## ABOUT THIS EXERCISE
Those lines of the records that contain "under" are to be located and copied.

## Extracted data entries
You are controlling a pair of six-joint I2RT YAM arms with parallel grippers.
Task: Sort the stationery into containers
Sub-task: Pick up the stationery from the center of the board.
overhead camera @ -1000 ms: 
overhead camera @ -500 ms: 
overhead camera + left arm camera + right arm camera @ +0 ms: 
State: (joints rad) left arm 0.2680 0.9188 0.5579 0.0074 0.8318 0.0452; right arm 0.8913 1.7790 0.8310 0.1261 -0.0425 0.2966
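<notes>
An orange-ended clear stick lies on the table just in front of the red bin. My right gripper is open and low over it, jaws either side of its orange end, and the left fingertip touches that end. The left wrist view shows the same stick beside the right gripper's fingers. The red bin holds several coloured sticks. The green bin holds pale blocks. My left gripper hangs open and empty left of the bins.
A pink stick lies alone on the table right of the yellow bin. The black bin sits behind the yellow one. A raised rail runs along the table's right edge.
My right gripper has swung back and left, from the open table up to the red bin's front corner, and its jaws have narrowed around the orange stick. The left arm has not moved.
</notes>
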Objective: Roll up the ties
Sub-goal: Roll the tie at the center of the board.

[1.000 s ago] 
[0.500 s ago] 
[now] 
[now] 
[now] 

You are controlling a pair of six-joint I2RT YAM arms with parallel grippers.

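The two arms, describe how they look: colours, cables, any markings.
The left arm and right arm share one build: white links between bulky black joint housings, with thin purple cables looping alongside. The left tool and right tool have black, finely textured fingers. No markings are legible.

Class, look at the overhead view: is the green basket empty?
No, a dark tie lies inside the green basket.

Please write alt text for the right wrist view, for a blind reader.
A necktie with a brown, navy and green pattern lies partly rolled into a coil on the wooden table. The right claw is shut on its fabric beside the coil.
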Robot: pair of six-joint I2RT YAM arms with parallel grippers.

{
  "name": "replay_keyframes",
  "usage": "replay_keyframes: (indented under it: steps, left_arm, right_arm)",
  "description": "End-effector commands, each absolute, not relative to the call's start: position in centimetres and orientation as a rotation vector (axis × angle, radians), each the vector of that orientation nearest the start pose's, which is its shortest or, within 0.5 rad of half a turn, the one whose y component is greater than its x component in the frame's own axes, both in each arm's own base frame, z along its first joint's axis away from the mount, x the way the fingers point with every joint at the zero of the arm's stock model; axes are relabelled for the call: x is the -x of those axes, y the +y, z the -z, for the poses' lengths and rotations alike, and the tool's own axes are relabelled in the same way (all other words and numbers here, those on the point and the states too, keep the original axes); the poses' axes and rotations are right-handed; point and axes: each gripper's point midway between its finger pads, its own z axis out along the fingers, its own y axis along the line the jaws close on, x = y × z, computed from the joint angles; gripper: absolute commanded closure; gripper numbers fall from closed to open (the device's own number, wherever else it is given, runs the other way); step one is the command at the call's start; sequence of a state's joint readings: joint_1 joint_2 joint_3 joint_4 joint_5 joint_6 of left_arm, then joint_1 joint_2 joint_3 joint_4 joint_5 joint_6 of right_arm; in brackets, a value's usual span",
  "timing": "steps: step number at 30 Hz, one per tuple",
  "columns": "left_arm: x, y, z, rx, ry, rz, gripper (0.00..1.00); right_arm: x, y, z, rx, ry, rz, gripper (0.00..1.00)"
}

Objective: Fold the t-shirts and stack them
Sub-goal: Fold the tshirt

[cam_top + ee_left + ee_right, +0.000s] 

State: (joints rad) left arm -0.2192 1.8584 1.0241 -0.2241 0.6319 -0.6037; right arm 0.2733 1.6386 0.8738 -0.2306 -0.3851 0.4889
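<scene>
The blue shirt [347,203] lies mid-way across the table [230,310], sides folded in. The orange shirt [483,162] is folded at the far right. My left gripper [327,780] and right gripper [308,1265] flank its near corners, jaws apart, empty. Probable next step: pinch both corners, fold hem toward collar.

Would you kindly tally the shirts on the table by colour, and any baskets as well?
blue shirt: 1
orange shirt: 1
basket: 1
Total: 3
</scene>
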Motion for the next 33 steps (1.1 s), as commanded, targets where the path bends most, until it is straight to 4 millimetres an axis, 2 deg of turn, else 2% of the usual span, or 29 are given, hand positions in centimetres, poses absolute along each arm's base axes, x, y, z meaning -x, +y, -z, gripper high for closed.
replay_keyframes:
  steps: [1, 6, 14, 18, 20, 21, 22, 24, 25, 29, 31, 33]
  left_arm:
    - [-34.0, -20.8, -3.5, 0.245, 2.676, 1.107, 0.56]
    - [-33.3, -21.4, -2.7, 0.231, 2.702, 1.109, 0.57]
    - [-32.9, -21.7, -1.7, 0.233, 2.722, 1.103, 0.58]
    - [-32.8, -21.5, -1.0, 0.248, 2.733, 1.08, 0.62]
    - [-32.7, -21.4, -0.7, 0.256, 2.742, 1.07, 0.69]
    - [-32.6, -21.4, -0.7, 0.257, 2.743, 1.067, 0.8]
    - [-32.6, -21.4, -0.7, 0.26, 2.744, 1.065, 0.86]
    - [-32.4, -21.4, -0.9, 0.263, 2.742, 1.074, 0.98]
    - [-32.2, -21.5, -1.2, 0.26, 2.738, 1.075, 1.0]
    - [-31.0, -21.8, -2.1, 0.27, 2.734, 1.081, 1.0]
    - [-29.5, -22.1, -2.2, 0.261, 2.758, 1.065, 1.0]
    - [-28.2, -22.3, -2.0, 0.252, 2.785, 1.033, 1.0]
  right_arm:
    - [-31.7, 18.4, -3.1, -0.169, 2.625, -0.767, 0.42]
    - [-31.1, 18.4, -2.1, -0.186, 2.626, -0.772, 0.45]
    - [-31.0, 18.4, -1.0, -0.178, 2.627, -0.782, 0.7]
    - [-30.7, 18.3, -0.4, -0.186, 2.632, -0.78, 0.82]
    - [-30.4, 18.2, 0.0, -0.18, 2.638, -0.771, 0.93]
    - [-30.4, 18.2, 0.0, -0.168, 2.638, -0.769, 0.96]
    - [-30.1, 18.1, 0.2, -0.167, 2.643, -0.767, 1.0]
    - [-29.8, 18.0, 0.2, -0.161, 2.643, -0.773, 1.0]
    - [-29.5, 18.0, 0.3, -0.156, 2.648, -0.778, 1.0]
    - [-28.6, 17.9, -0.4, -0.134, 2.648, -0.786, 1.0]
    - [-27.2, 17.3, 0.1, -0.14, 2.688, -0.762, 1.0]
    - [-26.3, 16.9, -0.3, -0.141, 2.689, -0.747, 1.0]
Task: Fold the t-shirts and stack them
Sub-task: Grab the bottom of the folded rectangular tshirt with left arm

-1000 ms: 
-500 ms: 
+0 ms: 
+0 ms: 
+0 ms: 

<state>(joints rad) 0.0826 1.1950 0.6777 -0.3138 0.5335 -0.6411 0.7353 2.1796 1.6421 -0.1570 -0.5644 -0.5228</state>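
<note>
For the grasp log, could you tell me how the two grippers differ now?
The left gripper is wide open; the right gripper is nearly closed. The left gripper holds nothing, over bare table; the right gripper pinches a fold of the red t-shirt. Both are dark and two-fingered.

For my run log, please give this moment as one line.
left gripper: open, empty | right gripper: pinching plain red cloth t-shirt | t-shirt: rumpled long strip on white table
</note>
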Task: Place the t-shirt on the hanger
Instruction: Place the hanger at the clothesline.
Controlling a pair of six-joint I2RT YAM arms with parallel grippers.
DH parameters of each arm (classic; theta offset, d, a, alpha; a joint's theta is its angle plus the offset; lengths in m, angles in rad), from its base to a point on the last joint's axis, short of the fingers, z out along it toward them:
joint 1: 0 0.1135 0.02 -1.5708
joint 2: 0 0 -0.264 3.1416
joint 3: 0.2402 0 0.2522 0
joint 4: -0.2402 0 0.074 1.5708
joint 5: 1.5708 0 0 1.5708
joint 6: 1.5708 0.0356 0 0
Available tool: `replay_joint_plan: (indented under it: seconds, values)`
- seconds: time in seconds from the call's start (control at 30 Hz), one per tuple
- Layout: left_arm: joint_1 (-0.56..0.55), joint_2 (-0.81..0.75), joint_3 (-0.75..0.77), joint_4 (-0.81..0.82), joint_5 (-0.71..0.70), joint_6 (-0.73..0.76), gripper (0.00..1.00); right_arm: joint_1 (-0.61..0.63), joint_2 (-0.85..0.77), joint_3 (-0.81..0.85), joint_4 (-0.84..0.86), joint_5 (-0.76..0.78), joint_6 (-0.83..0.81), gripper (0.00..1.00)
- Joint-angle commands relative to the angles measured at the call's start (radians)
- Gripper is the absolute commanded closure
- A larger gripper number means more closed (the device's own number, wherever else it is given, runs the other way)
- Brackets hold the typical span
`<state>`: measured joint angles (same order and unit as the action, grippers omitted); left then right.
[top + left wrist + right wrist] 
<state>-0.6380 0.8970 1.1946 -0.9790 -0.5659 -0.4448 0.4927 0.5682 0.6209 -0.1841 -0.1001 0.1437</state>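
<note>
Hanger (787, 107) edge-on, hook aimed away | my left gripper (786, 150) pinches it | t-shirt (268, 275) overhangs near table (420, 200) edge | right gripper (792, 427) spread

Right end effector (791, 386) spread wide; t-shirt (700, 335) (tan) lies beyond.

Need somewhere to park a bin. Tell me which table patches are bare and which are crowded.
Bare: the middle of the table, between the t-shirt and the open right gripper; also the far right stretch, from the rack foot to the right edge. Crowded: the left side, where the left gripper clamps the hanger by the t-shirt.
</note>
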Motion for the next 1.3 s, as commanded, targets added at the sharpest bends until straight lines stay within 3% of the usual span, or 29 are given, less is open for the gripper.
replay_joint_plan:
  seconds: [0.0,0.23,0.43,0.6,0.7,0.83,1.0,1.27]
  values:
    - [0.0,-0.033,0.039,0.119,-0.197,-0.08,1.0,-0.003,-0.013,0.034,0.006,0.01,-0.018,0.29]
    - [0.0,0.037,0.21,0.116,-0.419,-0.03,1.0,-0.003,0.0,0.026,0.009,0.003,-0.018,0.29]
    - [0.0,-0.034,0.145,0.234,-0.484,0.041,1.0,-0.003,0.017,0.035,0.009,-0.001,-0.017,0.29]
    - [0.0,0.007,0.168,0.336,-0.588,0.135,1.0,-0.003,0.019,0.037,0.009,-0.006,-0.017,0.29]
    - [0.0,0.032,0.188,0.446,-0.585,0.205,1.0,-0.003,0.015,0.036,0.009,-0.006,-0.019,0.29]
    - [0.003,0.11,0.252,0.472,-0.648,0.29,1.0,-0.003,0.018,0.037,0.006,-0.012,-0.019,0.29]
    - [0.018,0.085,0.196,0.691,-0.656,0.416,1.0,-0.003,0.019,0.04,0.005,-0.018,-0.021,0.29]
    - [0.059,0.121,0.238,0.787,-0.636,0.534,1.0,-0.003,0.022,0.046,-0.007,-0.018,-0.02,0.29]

## ANSWER BOX
  "usage": "replay_keyframes: (indented under it: steps, left_arm, right_arm)",
Available tool: `replay_joint_plan: (indented under it: seconds, values)`

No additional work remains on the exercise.